Eskalation aller Orten

Kaum waren die Mitglieder der neuen Regierung unter dem Ballhausplatz durchgekrochen, begann sich eine gefährliche Eskalation über das Land zu breiten. Eskalation fand aller Orten statt: Am Ballhausplatz, vor dem Parlament, auf den Straßen der großen österreichischen Städte. Große Eskalationen fanden sich am Sonntag nach der Wende auch vor dem Haas-Haus ein.
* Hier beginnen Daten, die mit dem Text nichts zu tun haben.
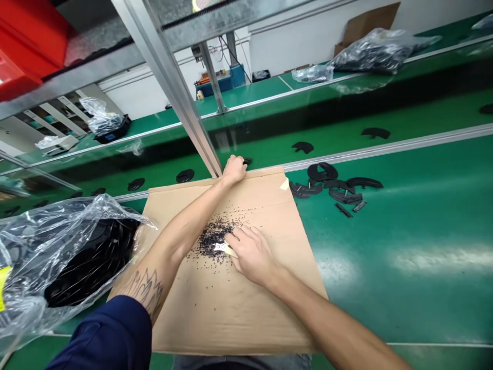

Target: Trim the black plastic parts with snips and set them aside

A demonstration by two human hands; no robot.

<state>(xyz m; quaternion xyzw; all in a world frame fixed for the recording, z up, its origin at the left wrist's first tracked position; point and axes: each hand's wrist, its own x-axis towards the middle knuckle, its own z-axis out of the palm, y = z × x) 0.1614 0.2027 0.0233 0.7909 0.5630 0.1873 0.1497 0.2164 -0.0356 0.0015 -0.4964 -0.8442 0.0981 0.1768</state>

An ein eskalationsfreies Miteinander der Klubobleute war nicht zu denken. „Zur Sache“ wurde auf den Küniglberg verlegt, einige tausend Eskalateure folgten. Peter Westenthaler sah sich gezwungen, den Staatsmann im Simmeringer zu entdecken: „Wir müssen versuchen, de zu eskalieren.“ Eine Springflut der Deeskalation überschwemmte den ORF: „Es gibt keine Weisung, aber wir halten uns daran.“ Besondere Verdienste um die Deeskalation konstatieren wir bei Günther Ziesel, der seine Agenden als Pressestunde-Moderator mit denen eines Regierungssprechers zu verwechseln trachtete. Enorm auch das Aufgebot an Deeskalation im letzten „Zur Sache“: Oppositionspolitiker wurden aus Deeskalationsgründen erst gar nicht geladen.